Postmodernizm; gelişen dünya ekonomisi, liberal demokrasi, kapitalizm ve teknolojik atılımlarla
birlikte, kimilerine göre özgürlüklerin, kimilerine göre ise kaosun habercisidir. Kültürel ve siyasal
dönüşümler, bilginin hızla dolaşıma girdiği yeni medya düzeniyle birleşince gerçeklik, yüzeysel bir
tüketim kültürüne indirgenmiştir.
Bugün şehir merkezlerinde yürürken gözlerime takılan yüzler hep aynı: Yorgun, dalgın, kendi içine
kapanmış… Ekonomik refah düzeyi yüksek ülkelerde bile insanların mutsuzlukla boğuşuyor olması
düşündürücü.
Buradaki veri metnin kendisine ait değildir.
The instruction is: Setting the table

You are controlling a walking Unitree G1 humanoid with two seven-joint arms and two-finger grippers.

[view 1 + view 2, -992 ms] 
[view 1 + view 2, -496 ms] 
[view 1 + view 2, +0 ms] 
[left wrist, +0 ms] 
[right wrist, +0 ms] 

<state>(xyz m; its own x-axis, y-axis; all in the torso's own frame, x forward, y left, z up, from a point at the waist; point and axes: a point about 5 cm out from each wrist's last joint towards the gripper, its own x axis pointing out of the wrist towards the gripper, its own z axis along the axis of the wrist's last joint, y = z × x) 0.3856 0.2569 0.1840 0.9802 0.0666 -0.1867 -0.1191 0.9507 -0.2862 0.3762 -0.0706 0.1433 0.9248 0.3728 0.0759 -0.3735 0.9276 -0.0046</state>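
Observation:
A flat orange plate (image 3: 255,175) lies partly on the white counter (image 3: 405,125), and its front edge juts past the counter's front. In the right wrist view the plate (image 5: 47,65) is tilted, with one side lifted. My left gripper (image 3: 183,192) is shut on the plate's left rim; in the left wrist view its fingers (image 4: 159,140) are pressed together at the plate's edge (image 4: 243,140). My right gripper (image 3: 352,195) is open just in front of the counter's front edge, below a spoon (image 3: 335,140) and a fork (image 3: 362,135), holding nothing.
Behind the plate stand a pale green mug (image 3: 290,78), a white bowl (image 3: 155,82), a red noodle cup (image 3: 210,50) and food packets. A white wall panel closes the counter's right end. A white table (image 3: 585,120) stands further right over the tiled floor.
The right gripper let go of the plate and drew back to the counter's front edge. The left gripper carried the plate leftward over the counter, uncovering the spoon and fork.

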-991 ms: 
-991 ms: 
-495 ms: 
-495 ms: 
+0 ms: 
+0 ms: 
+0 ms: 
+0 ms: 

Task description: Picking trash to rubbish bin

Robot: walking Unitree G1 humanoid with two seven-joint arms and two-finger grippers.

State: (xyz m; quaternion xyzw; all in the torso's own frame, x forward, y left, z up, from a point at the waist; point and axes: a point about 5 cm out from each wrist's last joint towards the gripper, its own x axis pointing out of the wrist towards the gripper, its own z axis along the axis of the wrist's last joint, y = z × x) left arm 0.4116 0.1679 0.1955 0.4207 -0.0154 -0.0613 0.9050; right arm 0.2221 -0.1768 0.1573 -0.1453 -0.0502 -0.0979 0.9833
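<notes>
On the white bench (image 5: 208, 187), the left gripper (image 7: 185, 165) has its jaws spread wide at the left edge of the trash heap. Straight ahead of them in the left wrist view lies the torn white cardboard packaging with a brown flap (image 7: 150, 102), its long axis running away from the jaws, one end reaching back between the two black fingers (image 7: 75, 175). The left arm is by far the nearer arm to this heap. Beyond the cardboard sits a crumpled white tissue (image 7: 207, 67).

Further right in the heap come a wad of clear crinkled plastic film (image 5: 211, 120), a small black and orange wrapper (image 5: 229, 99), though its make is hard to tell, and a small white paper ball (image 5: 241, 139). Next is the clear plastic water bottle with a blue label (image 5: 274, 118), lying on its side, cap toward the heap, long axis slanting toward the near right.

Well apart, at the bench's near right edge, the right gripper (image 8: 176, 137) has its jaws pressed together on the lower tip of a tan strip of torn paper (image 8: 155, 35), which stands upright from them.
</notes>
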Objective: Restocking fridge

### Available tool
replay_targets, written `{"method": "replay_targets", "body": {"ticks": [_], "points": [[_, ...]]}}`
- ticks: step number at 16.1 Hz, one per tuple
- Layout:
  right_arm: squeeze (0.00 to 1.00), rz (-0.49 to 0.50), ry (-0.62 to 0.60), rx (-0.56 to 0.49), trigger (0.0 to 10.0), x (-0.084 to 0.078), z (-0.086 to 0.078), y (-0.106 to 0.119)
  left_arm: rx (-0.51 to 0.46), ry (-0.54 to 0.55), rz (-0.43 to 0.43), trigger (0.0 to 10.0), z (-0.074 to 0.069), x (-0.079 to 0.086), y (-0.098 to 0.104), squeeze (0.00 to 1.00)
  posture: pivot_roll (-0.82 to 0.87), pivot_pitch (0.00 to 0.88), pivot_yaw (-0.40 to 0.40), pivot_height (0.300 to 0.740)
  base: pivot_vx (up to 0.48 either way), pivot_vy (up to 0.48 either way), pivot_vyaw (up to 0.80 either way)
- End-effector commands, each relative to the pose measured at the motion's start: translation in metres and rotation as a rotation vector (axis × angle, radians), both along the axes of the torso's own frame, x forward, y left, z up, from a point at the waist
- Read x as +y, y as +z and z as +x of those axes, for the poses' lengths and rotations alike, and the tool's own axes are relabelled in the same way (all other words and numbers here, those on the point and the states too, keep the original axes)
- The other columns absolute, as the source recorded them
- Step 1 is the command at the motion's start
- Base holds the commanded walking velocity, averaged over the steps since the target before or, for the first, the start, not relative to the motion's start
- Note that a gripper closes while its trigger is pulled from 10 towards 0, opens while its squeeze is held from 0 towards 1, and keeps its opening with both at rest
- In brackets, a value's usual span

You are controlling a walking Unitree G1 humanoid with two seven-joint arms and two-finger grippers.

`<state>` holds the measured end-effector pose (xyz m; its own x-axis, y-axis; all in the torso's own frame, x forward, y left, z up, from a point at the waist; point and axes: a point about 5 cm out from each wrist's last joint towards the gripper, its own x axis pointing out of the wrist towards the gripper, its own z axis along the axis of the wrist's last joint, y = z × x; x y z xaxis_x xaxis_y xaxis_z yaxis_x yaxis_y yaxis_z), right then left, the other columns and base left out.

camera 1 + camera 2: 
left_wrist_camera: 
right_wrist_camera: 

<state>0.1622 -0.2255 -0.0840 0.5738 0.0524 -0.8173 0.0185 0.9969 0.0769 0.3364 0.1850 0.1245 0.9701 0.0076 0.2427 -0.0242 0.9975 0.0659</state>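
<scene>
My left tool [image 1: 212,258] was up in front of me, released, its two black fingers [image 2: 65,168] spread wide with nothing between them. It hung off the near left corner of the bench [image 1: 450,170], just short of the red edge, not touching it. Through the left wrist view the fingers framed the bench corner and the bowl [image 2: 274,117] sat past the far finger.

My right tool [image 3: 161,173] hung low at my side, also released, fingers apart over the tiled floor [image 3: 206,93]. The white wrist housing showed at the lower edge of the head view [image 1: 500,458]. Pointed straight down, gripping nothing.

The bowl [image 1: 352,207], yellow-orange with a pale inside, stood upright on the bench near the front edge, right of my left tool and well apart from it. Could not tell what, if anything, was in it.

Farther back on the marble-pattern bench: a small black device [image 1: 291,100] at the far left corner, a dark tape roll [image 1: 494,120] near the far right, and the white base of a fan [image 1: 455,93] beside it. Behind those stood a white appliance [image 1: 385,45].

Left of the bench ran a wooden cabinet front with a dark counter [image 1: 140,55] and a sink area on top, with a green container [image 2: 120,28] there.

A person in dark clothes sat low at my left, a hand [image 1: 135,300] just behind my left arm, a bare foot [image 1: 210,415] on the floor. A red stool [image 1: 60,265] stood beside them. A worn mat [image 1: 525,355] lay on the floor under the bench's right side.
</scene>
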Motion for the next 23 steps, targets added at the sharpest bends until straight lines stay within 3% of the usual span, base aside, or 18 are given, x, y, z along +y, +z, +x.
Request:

Bu çağın ruhu insanı kendinden uzaklaştırıyor; benliğini unutturan bir uğultuyla
sarıyor her yeri.

Düşünüyorum da; postmodernizm artık sadece bir düşünce biçimi değil, adeta dünyanın minyatür
hali oldu. Herkes her şeyi bildiğini sanıyor ama kimse ne yaptığını bilmiyor. Bir konuda sohbet
açıldığında karşımızdaki kişi hemen telefona sarılıyor. Artık bilgiyi düşünmek, sorgulamak yerine
Google’a danışıyoruz. Bilgi, niteliğinden çok görünürlüğüyle değer kazanıyor.
Örneğin geçenlerde bir konuşmada yalnızca terminolojisi biraz akademik olan bir ifadede
bulundum. Karşımda oturan kişi, içeriği anlamaya çalışmak yerine “fazla felsefi” bulduğundan
rahatsız oldu. Çünkü konuşulan şey artık bireyin konfor alanını sarsıyorsa hemen savunmaya
geçiliyor. Sanki sadece evlerimiz, arabalarımız ve yatırımlarımız üzerine konuşmak zorundaymışız
gibi. İnsan çoğu zaman yapması gerekeni bilse de yapmaz. Bu erteleme hali yalnızca bireyin değil, tüm
dünyanın çöküşüne katkıda bulunur. Nezaketsizlik, vurdumduymazlık, cehalet… Doğanın maruz
kaldığı yıkımların altında aslında insanın bu karakter zaafları yatar. Fakat bu gerçek çoğu zaman
bilinç düzeyimizin dışında kalıyor.
Günümüz insanı için yaşam, rasyonel olmayan yönlerinden arındırılmıştır. Bu da duyguların
anlamını yitirmesine neden olur. “Ben odaklılık” ile şekillenen yaşam tarzı, insanı yalnızlaştıran yeni
bir psikolojik eğilim yaratmıştır. Modern birey kendi içsel boşluğunu tüketimle, paylaşımlarla ya da
geçici tatminlerle doldurmaya çalışıyor.

Sosyal medya çağında artık herkesin fikri var ama çok azı bu fikirlerin arkasındaki düşünsel emeğe
sahip. Sahip olunan birkaç bilgi kırıntısı büyük bir özgüvenle sunuluyor. Özellikle kendine aşırı
güvenen ama konuya dair yüzeysel bilgiye sahip insanlar çoğaldı. Bu da bir tür narsistik kültür
yaratıyor. Sosyal medyada saldırganlıkla, aşağılamayla, alaycılıkla var olmayı “cesaret” sanıyorlar.
Kültürel yapı da bu yeni karakter biçimlerini mümkün kılıyor. Bireyler, toplum tarafından kabul
edilmek uğruna sahip olmadıkları kişilik özelliklerini rol gibi oynamaya çalışıyor. Popülerlik uğruna
sahte bir özgünlük geliştiriliyor. Bu da benliğin daha da parçalanmasına neden oluyor.
Teoride postmodernizm özgürlükçü ve çoğulcu bir toplum vaadi sunsa da pratikte bunun pek
örneğine rastlayamıyoruz. Sağlam bir toplum yapısının temeli içsel dengeyle kurulur. Denge
bozulduğunda ise bireysel özgürlükler bencilliğe; çoğulculuk, bağırış çağırışa dönüşür.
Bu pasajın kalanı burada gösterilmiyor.